HAPROXY(Rate Limiter + BadUser Detection)
NGINX(rDNS + GeoIP)
Platforms used are completely Open Source. Please refer to their respective documentation from the respective links below:
NGINX: https://nginx.org/en/docs/
HAPROXY: http://www.haproxy.org/#docs
In this article I shall be discussing on how can we build our own Service Protection Layer which shall include modules to protect our web application against DoS, DDoS, Bad Bots based on User-Agents and a Web Application Firewall.
Any additional layer in our web application architecture, when we introduce an extra service layer, the chances of increase in latency is high. Hence for best results always follow the below flow when you are building a Service Protection Layer in front of your firewall.
HAPROXY ———-StaticContent————> Web Application
HAPROXY —–DynamicContent —–> NGINX ——> Web Application
Using HAPROXY we shall perform:
Rate Limiting
User-Agent Detection (Bot Mitigation)
Using NGINX we shall perform:
Fake Google/Yahoo/Bing Bots
GeoBlock
Please download the signatures from https://github.com/aarvee11/webclient-detection or feel free to write your own !
The art of detecting and blocking attacks is all about finding Signatures, Patterns and understanding the Attack Vector!
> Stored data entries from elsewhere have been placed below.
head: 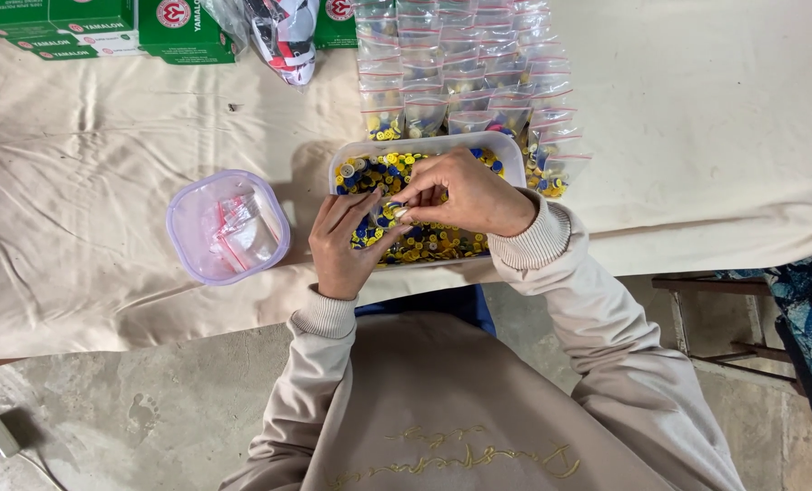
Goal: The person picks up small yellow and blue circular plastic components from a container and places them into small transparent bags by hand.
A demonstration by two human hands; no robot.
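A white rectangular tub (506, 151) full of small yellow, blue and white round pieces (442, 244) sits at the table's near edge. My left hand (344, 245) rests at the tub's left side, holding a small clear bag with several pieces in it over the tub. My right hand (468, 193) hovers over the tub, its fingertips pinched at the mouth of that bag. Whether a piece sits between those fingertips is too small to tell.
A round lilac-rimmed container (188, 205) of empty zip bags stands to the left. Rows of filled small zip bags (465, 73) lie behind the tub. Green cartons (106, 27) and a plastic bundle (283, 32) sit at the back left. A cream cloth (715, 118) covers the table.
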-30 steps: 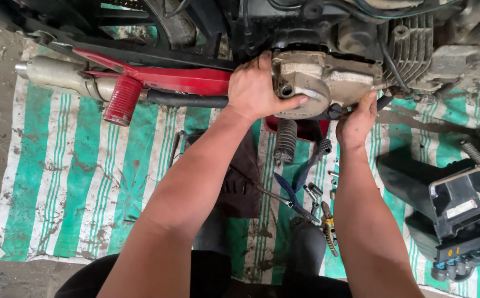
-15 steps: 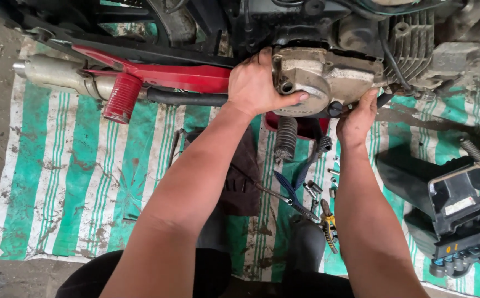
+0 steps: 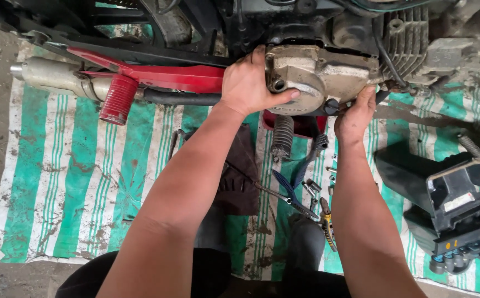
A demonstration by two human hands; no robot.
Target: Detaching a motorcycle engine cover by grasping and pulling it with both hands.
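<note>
While both hands bear on the grey engine side cover (image 3: 317, 77), it sits against the crankcase at the bottom of the motorcycle engine, with the finned cylinder (image 3: 405, 38) just to its right. Left hand (image 3: 248, 85): fingers wrapped over the cover's left edge, thumb lying along its lower face, closed firmly on it. Right hand (image 3: 356, 113): curled at the cover's lower right corner, fingertips tucked under the edge near a black plug (image 3: 332, 106); whether it pinches a fastener there cannot be told.

Judgement: the cover should stay square to the case. Even pressure from both sides seems best; pulling or pushing on one corner alone could cock it on its dowels and damage the gasket face.

Below the cover, on the green-and-white striped mat (image 3: 57, 182): blue-handled pliers (image 3: 292, 190), a yellow-handled tool (image 3: 327, 223), a few small bolts (image 3: 311, 187) and a dark rag (image 3: 240, 174). Keeping knees clear of those bolts looks wise. Left of the cover: red frame member (image 3: 162, 77) and silver exhaust (image 3: 52, 74). Right and lower: black plastic housing (image 3: 449, 204).
</note>
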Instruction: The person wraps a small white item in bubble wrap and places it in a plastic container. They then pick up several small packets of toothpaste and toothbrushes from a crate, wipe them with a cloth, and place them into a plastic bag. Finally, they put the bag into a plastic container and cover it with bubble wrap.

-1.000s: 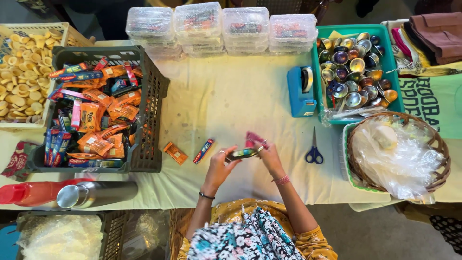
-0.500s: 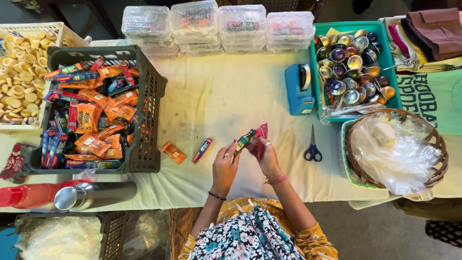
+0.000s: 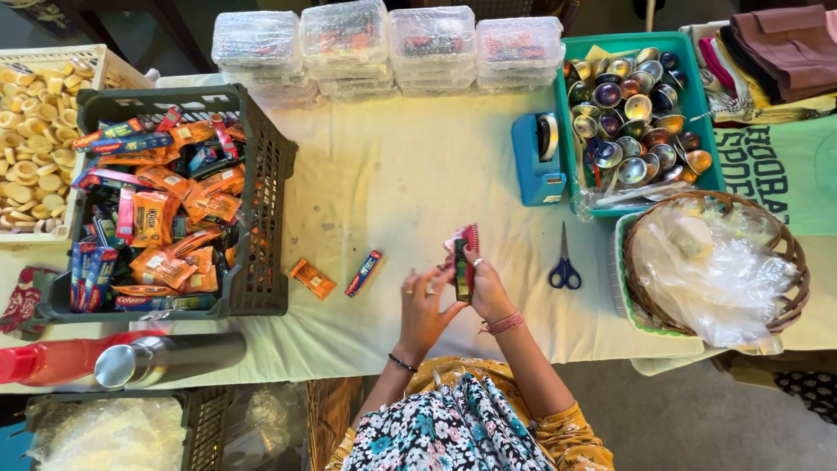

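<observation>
Near the front edge of the cloth-covered table, roughly midway along it, the person's right hand pinches a small flat bundle of red and dark sachets upright, fingers closed around its lower half. The left hand is raised beside it with fingertips just touching the bundle's side, apparently squaring the pieces together (the thin packets would likely slip apart otherwise). Just left of the hands, a small orange foil sachet and a slim blue-and-red cardboard box lie flat and within reach. The black plastic lattice crate toward the left edge holds glossy orange sachets and more slim boxes. Blue-handled scissors lie to the right, near a woven wicker basket lined with crinkled clear plastic.
</observation>
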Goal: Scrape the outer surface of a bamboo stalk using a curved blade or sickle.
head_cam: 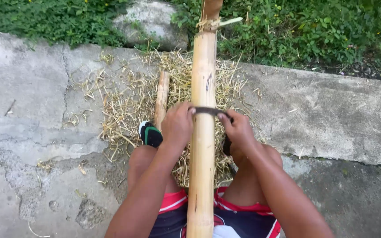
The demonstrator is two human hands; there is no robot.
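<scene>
A long pale bamboo pole [203,66] runs from my lap away toward the greenery, lying between my knees. A dark curved blade [208,111] lies across the pole. My left hand [177,125] grips the blade's left end, pressed against the pole's side. My right hand [239,130] grips its right end on the other side. Both hands are closed around the blade. A shorter bamboo piece [161,99] lies left of the pole, beside my left hand.
A heap of dry straw-like shavings [128,101] covers the cracked concrete [31,114] under the pole. A black-green-white sandal [150,134] shows by my left knee. Grass and a grey rock [153,22] line the far edge.
</scene>
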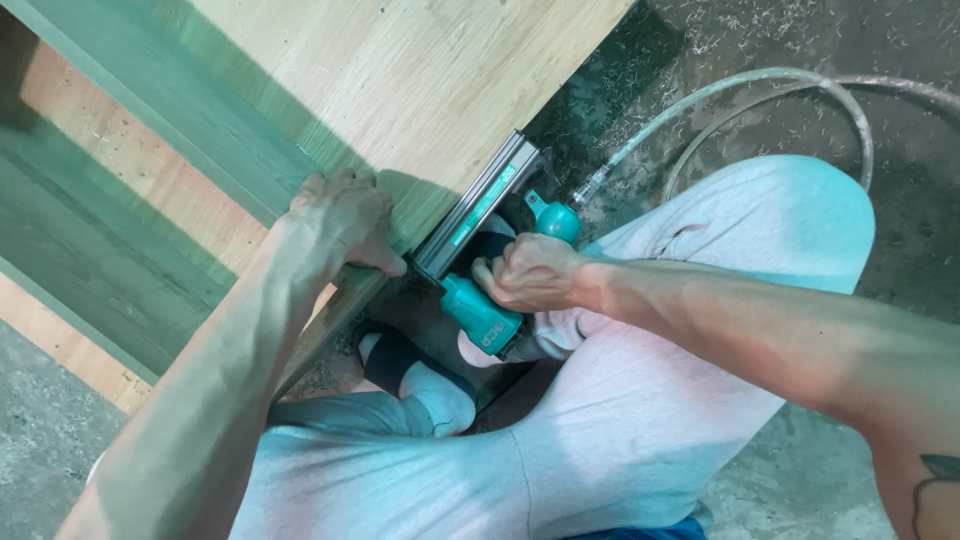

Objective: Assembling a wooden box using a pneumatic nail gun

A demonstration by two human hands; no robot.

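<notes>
Nailer [480, 312] sits against the panel [420, 80] edge, right hand [530, 272] fingers wrapped around it; left hand [340, 220] fingers clamp that edge just beside.

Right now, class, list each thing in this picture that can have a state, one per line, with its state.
Left hand: clamped over the edge of the wooden panel, pressing it.
Right hand: closed round the grip of the teal pneumatic nail gun.
Nail gun: held with its magazine against the panel edge.
Air hose: connected to the gun, looped on the floor.
Wooden panel: lying flat, unmoved.
</notes>
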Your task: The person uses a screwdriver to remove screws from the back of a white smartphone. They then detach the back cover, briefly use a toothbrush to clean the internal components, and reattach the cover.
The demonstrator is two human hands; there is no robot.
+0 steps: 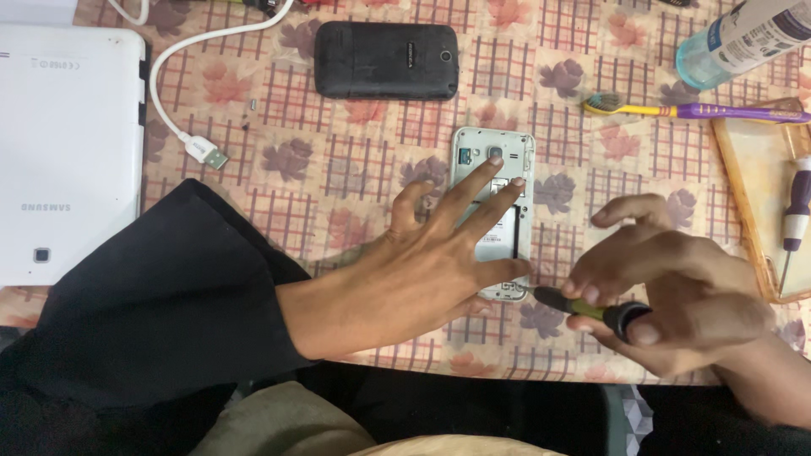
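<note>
A white phone with its back cover off lies face down on the patterned tablecloth. My left hand lies flat across it, fingers spread, pressing it down. My right hand grips a small screwdriver with a black and yellow handle; its tip touches the phone's lower edge near my left thumb.
A black phone back cover lies at the top centre. A white tablet sits at the left beside a white USB cable. A toothbrush, a bottle and an orange tray holding a purple screwdriver are at the right.
</note>
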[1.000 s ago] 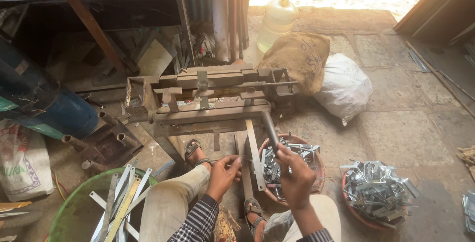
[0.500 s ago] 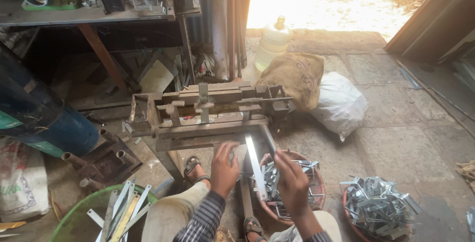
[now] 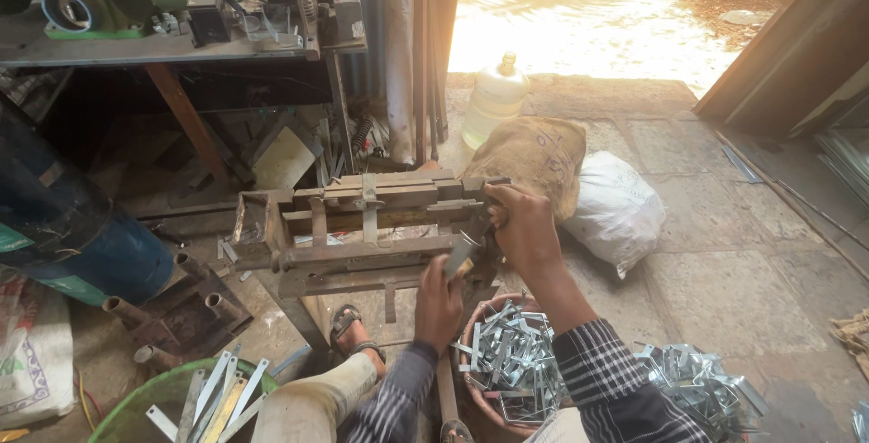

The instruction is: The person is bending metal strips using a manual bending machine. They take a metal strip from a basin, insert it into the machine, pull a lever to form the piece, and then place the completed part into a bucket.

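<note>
A flat metal strip [image 3: 462, 253] stands slanted at the right end of the press [image 3: 362, 226], a rusty steel jig on legs on the floor. The left hand [image 3: 439, 303] is closed round the strip's lower end; the right hand [image 3: 520, 226] is curled at its top end, against the jig's right edge, though I cannot tell whether it grips the strip or a part of the jig. The step in hand looks like seating the strip in the jig; as a judgement, the next move calls for holding the strip square against the jig so it does not slip.

Just below the hands, a round basin [image 3: 475, 398] holds a heap of bent shiny brackets [image 3: 511, 357]. To its right a second heap of brackets [image 3: 701, 389] lies partly behind the right sleeve. At bottom left a green tub [image 3: 127, 407] holds straight strips standing on end. Beyond the press lie a brown sack [image 3: 534, 153] and a white sack [image 3: 615, 208], with a plastic jug [image 3: 495, 99] behind them. A blue drum [image 3: 72, 235] lies at left, under a cluttered bench [image 3: 163, 45]
</note>
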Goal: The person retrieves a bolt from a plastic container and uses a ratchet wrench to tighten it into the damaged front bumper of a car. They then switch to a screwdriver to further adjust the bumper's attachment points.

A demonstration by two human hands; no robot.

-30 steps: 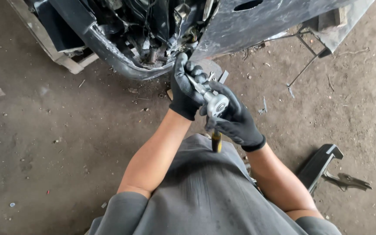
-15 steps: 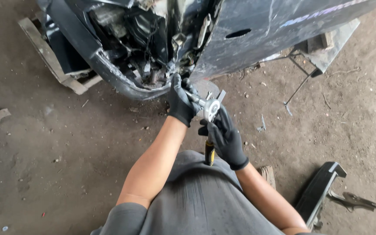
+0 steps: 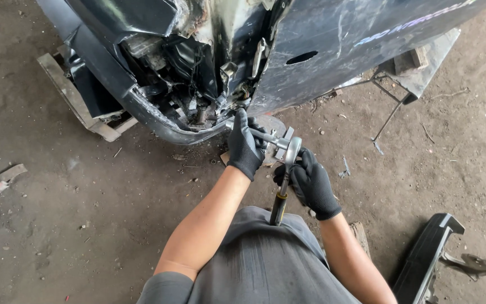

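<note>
Ratchet wrench point(image 3: 286, 169): held in front of the person's knees, metal head up near the damaged car body, black and yellow handle pointing down toward the lap.
Extension bar point(image 3: 262, 135): thin metal rod running from the wrench head up and left toward the torn opening in the car body; its far end is hidden behind the left hand.
Left hand point(image 3: 245, 147): in a black glove, fingers curled closed around the extension bar close to the bodywork, arm stretched forward.
Right hand point(image 3: 310, 183): in a black glove, closed around the upper part of the wrench handle just below the head.
Car body point(image 3: 333, 50): dark, dented panel lifted off the ground, with an oval hole in its side and bent metal and exposed parts in the open section on the left.
Wooden pallet point(image 3: 71, 98): under the left end of the car body.
Black plastic part point(image 3: 426, 256): lying on the dirt floor at lower right, well apart from both hands.
Floor point(image 3: 57, 225): bare dusty concrete with small scraps scattered about.
</note>
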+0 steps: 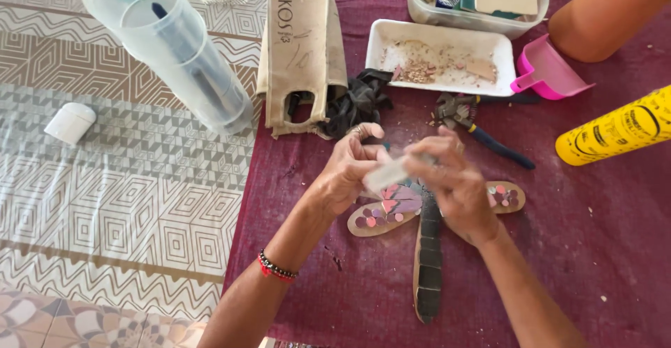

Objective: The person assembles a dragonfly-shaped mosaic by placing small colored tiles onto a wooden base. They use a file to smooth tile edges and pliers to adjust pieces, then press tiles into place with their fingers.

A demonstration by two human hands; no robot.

Rate Limiting: Rate Limiting is a technique used to limit a particular client from abusing our platform with over-whelming requests ensuring that the resources on the web application server are always available for the legitimate users. Rate Limiting for a web application should be gauged for 4 different parameters:
- Number of TCP Connections per client IP
- Rate of Incoming TCP Connections from a Client IP
- Rate of Incoming HTTP Request from a HTTP Client
- Rate of HTTP Errors getting generated by a HTTP Client
Note: Client at application/HTTP layer can be identified based on IP, Cookie, Parameter, IP+Cookie, IP+Cookie+User-Agent or any Other HTTP Header like Authorization etc.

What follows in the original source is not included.